John considered the facility again. He said, "I've met this woman. She can't be more than thirty. There's no way this entire place is dedicated to her. Most criminal cases have a file I can fit in my hands."

"Erroneous assumptions!" Sherlock shouted from afar.

"Indeed," Mycroft said. "A case file is for investigators building a legal case against certain individuals. That model is affective for most crimes, but in situations involving more nuance, such as foreign and domestic allies, assets, spies, and other agents, we need a more... comprehensive system."

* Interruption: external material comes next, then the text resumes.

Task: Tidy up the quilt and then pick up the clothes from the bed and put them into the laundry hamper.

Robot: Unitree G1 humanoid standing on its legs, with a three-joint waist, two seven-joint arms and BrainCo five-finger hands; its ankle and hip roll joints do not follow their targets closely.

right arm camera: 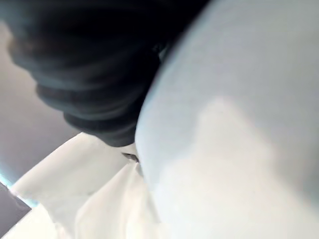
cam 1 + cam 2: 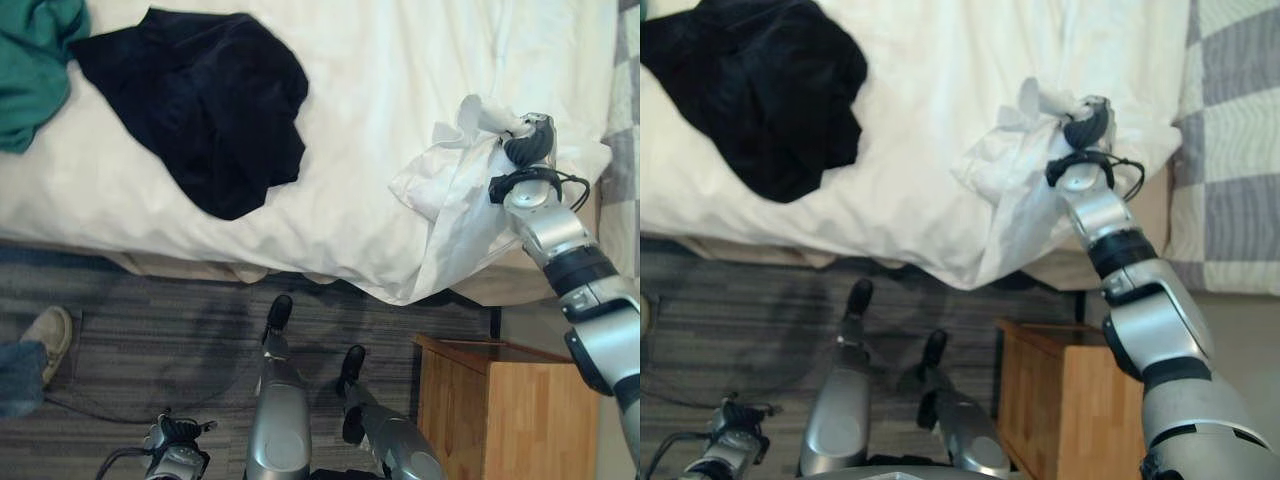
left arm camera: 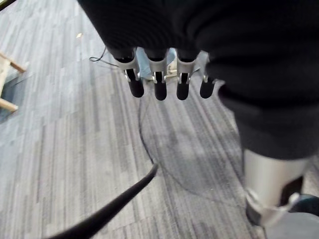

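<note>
Right wrist view: quilt point(image 2: 440, 185) hides right hand point(image 2: 530, 140) fingers; grip unclear.

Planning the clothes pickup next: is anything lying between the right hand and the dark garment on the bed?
Nothing visible: between the right hand, bunched in the white quilt, and the dark garment lies only bare quilt.

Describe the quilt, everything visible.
The quilt is white, soft cloth, wrinkled, spread over the bed with its edge hanging over the side toward the floor. Near the bed's corner a fold is bunched up and lifted where the right hand has gathered it; the fingers are buried in cloth. A dark garment lies crumpled on it, and a green garment sits beside that at the far left.
</note>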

"Allies? Agents?" John asked. "Are you saying The Engineer worked for you at one point?"

"Goodness no," Mycroft replied. "Don't let the terminology fool you. They may be on our side or even in our employ, but that hardly makes them trustworthy in all scenarios. In fact, we can only rely on some assets when dealing with specific enemies. That's why complex and complete documentation is so important."

"So, errr, this woman, she's some kind of... frenemy?" Molly asked.

"Seems to me like she has her own agenda," John said. "Is that right, Mycroft?"

But he was gone.


Lestrade knew something was wrong when he couldn't get anyone on the line. He kept at his desk, trying to catch a lead on The Baker or at least discover where the Wendells fled before their deaths.

Then Donovan sent him a text.

FROM: Donovan
MESSAGE: Riot and fire at Woodhill. Signs of breakout.

He responded with his own text: "What do we know?"

FROM: Donovan
MESSAGE: Unconfirmed. 4 prisoners dead and 2 guards injured. 2 attempted escapees recovered. Head count still running.

Lestrade bit his lip before sending, "Moran?"

FROM: Donovan
MESSAGE: MIA. Possibly injured or dead.

He sat back at in his chair. Something told him that Moran wasn't the kind of man to die in a riot or a fire.